I am so _______
Fill in the blank. Its a seven letter word. Rhymes with rude, which I'd be if I actually used the word.
I have two essays due tomorrow. I haven't started either of them. I've decided I'll start it RIGHT after I eat dinner (same ole procrastinator mentallity).
Hopefully it will snow/sleet bad enough that my school will close.
I have to start applying to colleges. I've hardly filled out a college application. I don't feel like doing it.
I've seriously been having issues lately. Like I am really starting to question my will power, my ability to make choices, my free will. I've been thinking that the ability to make choices is quite paradoxical because every cause has an effect. So all choices I make will inevitably be the reaction to some kind of cause, negating the idea of "free will". So the idea of free will is stupid and we're all robots. Thats the kind of things I've been thinking lately.
Can someone explain to me how free will does exist? Any theories?

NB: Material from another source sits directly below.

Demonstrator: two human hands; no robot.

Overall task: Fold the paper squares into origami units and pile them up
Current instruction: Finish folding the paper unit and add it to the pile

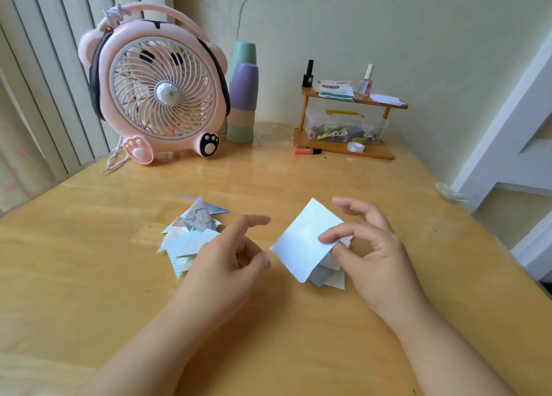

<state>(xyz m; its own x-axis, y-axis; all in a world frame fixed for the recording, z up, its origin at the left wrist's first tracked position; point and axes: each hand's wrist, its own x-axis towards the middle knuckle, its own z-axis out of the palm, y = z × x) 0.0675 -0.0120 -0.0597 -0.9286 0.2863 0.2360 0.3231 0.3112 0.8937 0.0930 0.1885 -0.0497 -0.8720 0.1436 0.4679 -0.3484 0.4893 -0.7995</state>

Also, my mind has been filled with so many doubts, so many questions, so much confusion, that I've wanted to simplify it by just ending it all. If I don't get into college, I'm definitely ending it all. I just have no motivation...and those ideas that "free will" doesn't exist isn't helping either. And yes, my username is based on the Modest Mouse song of which I was obsessively listening to. Gotta keep floating on.